The central conflict of Tidelines is our narrator’s feelings towards her older brother, Elijah, whose glowing perfection she lives under. She is debilitated by her jealousy. She’s also got an almost incestuous attraction to him, evidenced through her keen observance of him: “The mole that sat on his right cheek directly under his eye moved up a fraction. That mark was one of my favourite things about him. Completely round and smooth, a drop of chocolate on his skin.“
While scuba diving together, she thinks: “In that moment Elijah belonged only to me.“
Anticipating the start of school, her concerns are thus: “Elijah was about to begin his final year. From tomorrow we would be separated by our sex and half a kilometre. Even though it wasn’t his fault, it felt like a betrayal.“
Is it jealousy or desire?
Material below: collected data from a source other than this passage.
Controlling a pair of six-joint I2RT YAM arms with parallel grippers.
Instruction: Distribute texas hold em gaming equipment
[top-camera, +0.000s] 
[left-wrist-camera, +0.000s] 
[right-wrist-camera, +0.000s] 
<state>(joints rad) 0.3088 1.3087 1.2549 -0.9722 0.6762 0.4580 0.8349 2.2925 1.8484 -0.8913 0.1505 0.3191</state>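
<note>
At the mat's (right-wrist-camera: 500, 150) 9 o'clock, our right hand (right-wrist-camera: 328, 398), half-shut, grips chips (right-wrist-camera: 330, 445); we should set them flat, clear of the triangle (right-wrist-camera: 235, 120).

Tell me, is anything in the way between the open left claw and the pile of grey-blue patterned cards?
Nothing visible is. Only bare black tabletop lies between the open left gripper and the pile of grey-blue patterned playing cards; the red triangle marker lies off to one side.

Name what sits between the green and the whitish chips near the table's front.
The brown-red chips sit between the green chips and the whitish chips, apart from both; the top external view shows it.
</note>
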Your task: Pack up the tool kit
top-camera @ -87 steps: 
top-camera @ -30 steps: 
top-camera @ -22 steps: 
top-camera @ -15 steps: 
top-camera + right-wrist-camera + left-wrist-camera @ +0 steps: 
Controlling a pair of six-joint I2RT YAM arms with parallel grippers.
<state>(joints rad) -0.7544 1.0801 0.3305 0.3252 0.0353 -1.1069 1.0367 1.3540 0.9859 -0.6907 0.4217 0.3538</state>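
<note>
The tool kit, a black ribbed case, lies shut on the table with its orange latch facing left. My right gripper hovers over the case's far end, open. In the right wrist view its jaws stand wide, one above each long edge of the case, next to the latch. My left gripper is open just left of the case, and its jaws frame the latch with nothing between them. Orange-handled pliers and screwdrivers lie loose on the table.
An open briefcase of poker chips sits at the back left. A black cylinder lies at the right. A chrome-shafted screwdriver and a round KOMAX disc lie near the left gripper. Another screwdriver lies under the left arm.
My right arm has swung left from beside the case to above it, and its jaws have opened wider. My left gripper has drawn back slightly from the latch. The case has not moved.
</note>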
Does she want to be him, or be with him? Sasson’s tone is passive and observational – Grub is not an active player in her own story. But the poignant tone of her reflections showcases a graceful style. She loves her nature metaphors: “Bits of ourselves kept breaking off, crumbling like limestone into the ocean, apostles falling: every year we became a little less of whoever we were in those moments.”
The book deftly charts the weariness of coming into an unexpected adulthood. The tragedy of childhood is that ultimately, we all have to grow up.
The death of her brother, at the novel’s core reminded me of W. S. Merwin’s flawless poem, Separation: ”Your absence has gone through me / Like thread through a needle./ Everything I do is stitched with its color.”